KOMPAS.com - Ibu kota Indonesia, Jakarta, merupakan salah satu kota terbesar di dunia, namun juga merupakan kota yang paling cepat mengalami penurunan muka tanah dibanding kota-kota besar lainnya.
Wilayahnya terletak di dataran aluvial (daerah endapan) rendah dan datar, dengan ketinggian rata-rata hanya 8 meter di atas perrmukaan laut. Sebagian besar tanah di wilayah ini masih berupa daerah berawa, karena dilewati oleh 13 sungai.
BBC menulis, kota yang merupakan rumah bagi hampir 30 juta orang itu telah mengalami penurunan tanah sedalam 4 meter.
Jakarta tenggelam dengan rerata 1 sampai 15 sentimeter per tahun. Keadaan ini membuat hampir separuh kota berada di bawah permukaan laut.
Wilayah Jakarta Utara terdampak paling parah. Kawasan ini mengalami penurunan sedalam 2,5 meter dalam kurun waktu 10 tahun terakhir, dan terus tenggelam sedalam 2,5 sentimeter per tahun di beberapa bagian.
Angka penurunan ini lebih banyak dua kali lipat dibanding rerata penurunan muka tanah di kota pesisir besar lain di seluruh dunia.
Jika hal ini terus berlanjut, maka pada tahun 2050, 95 persen wilayah Jakarta Utara akan tenggelam di bawah permukaan laut.
Mengutip artikel Sean Flemming dalam artikel World Economic Forum dari National Aeronautics and Space Administration (NASA), organisasi ini telah melacak permukaan laut melalui satelit sejak tahun 1993.
Lembaga ini mendeteksi total kenaikan permukaan air laut sekitar 85 milimeter, atau naik 3,2 milimeter setiap tahunnya.
Melansir laman resmi NASA, kenaikan permukaan air laut terutama disebabkan oleh dua faktor. Pertama adalah penambahan volume air karena melelehnya gletser dan lapisan es kutub.
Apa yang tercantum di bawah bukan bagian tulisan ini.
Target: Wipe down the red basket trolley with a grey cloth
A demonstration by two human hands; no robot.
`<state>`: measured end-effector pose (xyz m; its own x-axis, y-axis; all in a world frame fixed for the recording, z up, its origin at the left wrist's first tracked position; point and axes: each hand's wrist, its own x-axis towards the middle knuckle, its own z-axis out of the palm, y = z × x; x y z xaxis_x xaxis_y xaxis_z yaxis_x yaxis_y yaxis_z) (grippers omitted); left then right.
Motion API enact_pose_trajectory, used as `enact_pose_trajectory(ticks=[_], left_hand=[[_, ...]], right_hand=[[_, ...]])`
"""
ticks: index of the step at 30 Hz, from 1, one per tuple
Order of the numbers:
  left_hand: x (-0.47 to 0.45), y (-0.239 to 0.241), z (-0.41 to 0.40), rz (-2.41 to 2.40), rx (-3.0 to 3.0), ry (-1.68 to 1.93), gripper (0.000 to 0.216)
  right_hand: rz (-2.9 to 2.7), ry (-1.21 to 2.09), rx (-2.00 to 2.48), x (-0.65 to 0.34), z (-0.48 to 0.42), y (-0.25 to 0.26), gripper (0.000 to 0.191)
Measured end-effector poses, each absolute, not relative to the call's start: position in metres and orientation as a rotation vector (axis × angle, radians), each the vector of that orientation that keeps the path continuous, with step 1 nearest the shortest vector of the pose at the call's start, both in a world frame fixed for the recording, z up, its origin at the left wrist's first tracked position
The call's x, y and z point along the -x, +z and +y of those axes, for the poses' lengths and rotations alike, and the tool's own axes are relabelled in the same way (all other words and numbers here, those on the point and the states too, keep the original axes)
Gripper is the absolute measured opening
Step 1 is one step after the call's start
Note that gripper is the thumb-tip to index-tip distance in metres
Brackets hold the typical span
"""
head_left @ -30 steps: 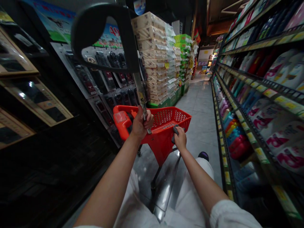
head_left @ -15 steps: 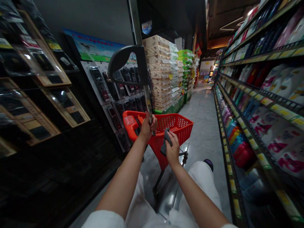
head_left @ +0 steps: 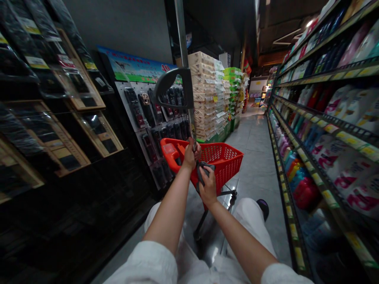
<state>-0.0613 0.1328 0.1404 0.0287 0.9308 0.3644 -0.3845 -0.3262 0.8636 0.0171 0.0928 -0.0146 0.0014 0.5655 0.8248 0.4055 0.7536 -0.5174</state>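
Observation:
My left hand [head_left: 191, 156] is closed around the lower part of a metal pole [head_left: 181, 29], which stands nearly upright and runs out of the top of the view. A dark grey plastic loop [head_left: 187, 88] juts to the left from the pole, above my hand. In my right hand [head_left: 208, 187] a grey cloth [head_left: 204, 170] is bunched, close below my left hand and by the pole's lower end. Whether the cloth touches the pole is hidden by my fingers. Behind both hands stands a red plastic shopping cart [head_left: 229, 163] with a perforated basket.
Black display panels [head_left: 130, 189] with packaged goods line the left side. Beyond the cart, stacked cartons [head_left: 204, 94] and green boxes [head_left: 232, 79] stand along the aisle. A long shelf [head_left: 328, 122] of bottles and bags runs down the right. Grey floor tiles [head_left: 251, 157] lie between.
My right hand has brought the cloth left and up, close against my left hand. The pole and my left hand have shifted slightly right in view, as the camera has turned a little.

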Motion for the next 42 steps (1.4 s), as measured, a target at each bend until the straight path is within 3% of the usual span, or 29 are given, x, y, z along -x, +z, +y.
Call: enact_pose_trajectory(ticks=[9,17,24,31,36,39,42], left_hand=[[0.068,0.139,0.137,0.728,-1.207,1.635,0.069],[0.067,0.141,0.135,0.737,-1.183,1.639,0.068],[0.068,0.141,0.135,0.729,-1.212,1.642,0.069],[0.068,0.14,0.137,0.7,-1.216,1.641,0.068],[0.067,0.142,0.135,0.742,-1.162,1.643,0.068],[0.068,0.143,0.136,0.748,-1.124,1.639,0.068],[0.07,0.144,0.137,0.739,-1.121,1.618,0.068]], right_hand=[[-1.757,0.291,0.945,-0.024,0.088,-0.067,0.053],[-1.725,0.181,0.771,-0.01,0.105,-0.019,0.049],[-1.877,0.25,0.936,-0.027,0.086,-0.079,0.054],[-1.809,0.181,0.828,-0.009,0.096,-0.031,0.056],[-1.886,0.281,0.946,-0.018,0.091,-0.089,0.062],[-1.767,0.447,1.05,-0.031,0.091,-0.126,0.05],[-1.505,0.519,1.057,-0.042,0.1,-0.128,0.038]])
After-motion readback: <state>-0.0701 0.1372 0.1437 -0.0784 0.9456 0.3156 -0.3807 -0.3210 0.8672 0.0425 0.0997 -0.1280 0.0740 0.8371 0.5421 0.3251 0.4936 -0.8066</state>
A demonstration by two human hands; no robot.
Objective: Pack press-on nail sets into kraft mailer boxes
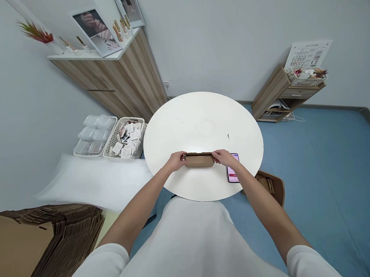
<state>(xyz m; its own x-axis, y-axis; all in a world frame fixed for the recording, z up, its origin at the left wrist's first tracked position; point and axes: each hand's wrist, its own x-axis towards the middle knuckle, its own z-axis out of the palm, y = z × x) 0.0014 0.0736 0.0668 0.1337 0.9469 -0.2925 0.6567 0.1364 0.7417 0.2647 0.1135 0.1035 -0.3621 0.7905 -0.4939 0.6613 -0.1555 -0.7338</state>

Kedua, penambahan air laut ketika cuaca menghangat. Volume air laut yang menghangat tidak sepadat ketika dingin, sehingga menyumbang terhadap peningkatan level permukaan air.
Keadaan ini diperparah dengan banjir yang selalu melanda, yang dikhawatirkan akan menjadi salah satu faktor pendukung tenggelamnya permukaan tanah Jakarta.
Air ledeng tidak dapat diandalkan di beberapa wilayah, sehingga masyarakat tidak memiliki pilihan lain selain mengambil air tanah.